It's a fascinating idea that we can reconstruct an entire scene given a set of views, and in this project we explore two such ways: one is the classical Structure from Motion (SfM) and the other is the learning-based Neural Radiance Fields (NeRF).
Structure from motion helps reconstruct a scene from two or more different views using epipolar geometry. A few years ago, Agarwal et. al published Building Rome in a Day in which they reconstructed the entire city just by using a large collection of photos from the internet. In this phase, we take a detailed step-by-step approach from feature matching to obtaining camera locations to reconstructing the scene.
Neural Radiance Fields (NeRF) is an innovative approach to view synthesis that pushed the boundaries of computer vision and graphics.
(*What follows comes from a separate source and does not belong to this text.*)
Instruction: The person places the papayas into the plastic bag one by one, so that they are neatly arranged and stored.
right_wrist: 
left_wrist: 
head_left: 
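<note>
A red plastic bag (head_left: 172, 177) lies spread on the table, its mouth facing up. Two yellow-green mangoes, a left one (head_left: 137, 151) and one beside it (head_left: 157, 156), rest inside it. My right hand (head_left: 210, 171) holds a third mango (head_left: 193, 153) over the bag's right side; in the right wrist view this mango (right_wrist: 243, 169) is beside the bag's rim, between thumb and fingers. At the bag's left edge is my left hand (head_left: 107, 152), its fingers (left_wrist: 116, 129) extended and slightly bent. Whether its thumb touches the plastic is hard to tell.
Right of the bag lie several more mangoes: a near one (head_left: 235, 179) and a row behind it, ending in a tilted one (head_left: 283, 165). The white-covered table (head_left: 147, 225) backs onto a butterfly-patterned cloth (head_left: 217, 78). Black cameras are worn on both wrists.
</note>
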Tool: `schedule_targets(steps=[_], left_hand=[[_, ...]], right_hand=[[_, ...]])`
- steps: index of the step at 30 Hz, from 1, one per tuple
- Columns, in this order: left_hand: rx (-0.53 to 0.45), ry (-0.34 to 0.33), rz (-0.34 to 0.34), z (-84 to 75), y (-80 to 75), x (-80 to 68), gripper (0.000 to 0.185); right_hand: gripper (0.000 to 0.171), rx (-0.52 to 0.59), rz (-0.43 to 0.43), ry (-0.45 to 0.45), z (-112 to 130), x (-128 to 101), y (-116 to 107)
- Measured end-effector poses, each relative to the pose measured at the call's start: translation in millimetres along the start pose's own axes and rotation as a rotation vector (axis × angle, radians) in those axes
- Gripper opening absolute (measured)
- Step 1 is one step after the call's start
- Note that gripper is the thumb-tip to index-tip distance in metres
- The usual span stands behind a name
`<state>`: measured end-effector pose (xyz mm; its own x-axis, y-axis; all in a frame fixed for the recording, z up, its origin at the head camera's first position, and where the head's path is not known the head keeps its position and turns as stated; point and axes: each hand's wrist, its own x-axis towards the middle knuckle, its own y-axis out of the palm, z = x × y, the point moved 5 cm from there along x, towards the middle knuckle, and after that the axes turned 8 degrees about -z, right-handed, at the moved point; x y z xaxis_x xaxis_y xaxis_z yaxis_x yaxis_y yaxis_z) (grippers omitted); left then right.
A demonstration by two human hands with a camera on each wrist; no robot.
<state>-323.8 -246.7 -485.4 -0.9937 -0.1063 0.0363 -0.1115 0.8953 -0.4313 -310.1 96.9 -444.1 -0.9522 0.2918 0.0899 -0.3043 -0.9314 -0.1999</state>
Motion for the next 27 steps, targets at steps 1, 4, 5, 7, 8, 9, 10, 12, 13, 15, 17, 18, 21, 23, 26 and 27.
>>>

NeRF's underlying neural network architecture models the radiance and geometry of a scene taking sparse image set and camera poses as inputs, enabling it to generate novel views. In this phase, we build a vanilla NeRF model (with modifications to work on a lighter GPU) from the original paper by Mildenhall et al.
Download the data required for the package (Lego dataset) from here. Since the package has already been downloaded - from the package's root directory, use the following commands for training/inference respectively:
python phase2/code/train.py
python phase2/code/test.py
Use --help
argument for further explanation on the arguments.
This is a brief summary of the results obtained. Details of the training regime, along with the network architecture, are given below:
- Dataset: Lego Dataset (resized to 100x100)
- Optimizer: Adam optimizer and learning rate of 5e-4
- Number of samples per ray: 64
- Mini-batch size: 5000 (number of query points to be evaluated in one pass)
- Near and far planes: 2.0 - 6.0
- Number of encoding frequencies: 10 position freq, 4 direction freq
Train-Val Loss |
---|
Training and Validation loss over epochs |
PSNR | Result |
---|---|
- Mildenhall, B., et al. (2020). NeRF: Representing Scenes as Neural Radiance Fields for View Synthesis. In Proceedings of the European Conference on Computer Vision (ECCV).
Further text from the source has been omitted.